Note You need to log in before you can comment on or make changes to this bug.
Description Hank Ibell 2018-03-20 15:53:17 UTC 
Response headers from a proxied request can be thrown away after reading a large header. If a header exceeds the the buffer size by a small amount -- say the buffer size is 8 KB and the header is 10 KB -- the next header that is read will be thrown away.

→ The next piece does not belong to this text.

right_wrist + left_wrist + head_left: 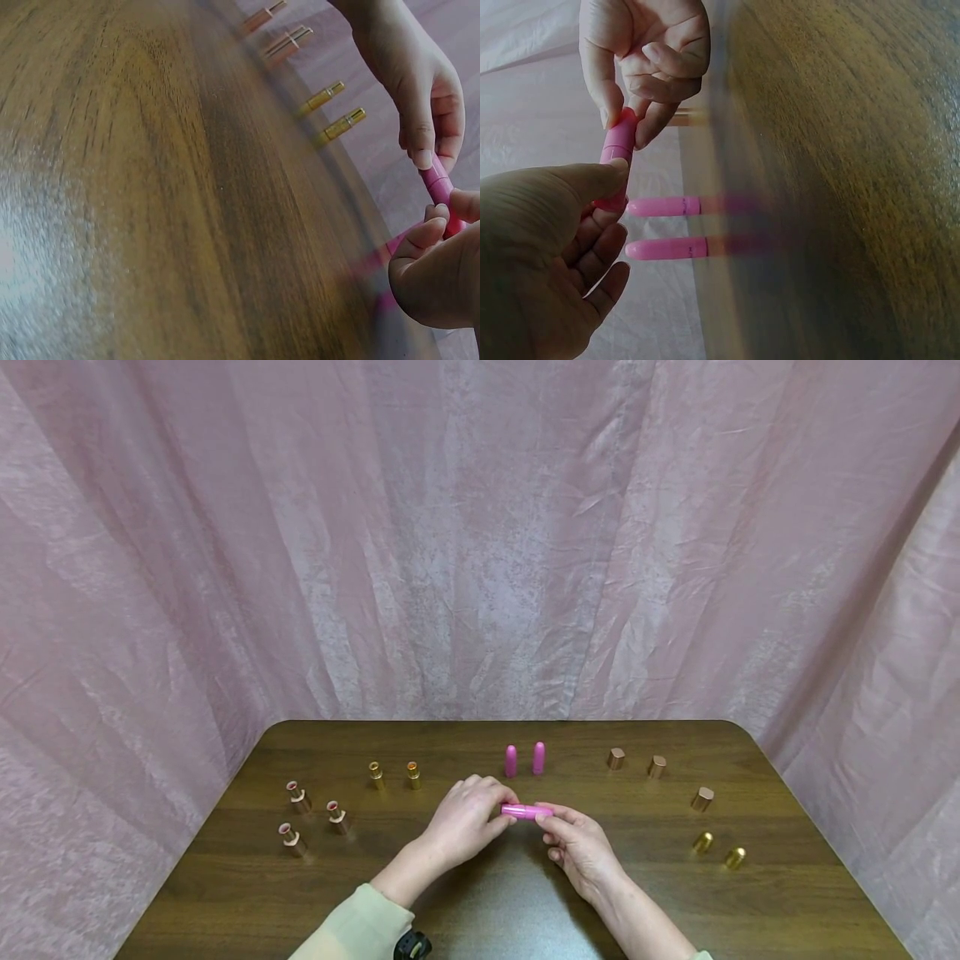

This looks to be due to ap_rgetline_core throwing away the extra bit of data when it detects that the buffer would be overrun. ap_proxy_read_headers() in mod_proxy_http.c then tries to soak up the 'extra data' which was already thrown away by ap_rgetline_core and causes the next header to be thrown away:

    while ((len = ap_getline(field, MAX_STRING_LEN, rr, 1))
            >= MAX_STRING_LEN - 1) {
        /* soak up the extra data */
    }

Removing the while loop does not fix the problem because extra data will be left from a large header that is at least 3x the proxy response buffer size. The extra data is then seen as an invalid header and results in a HTTP 502 response.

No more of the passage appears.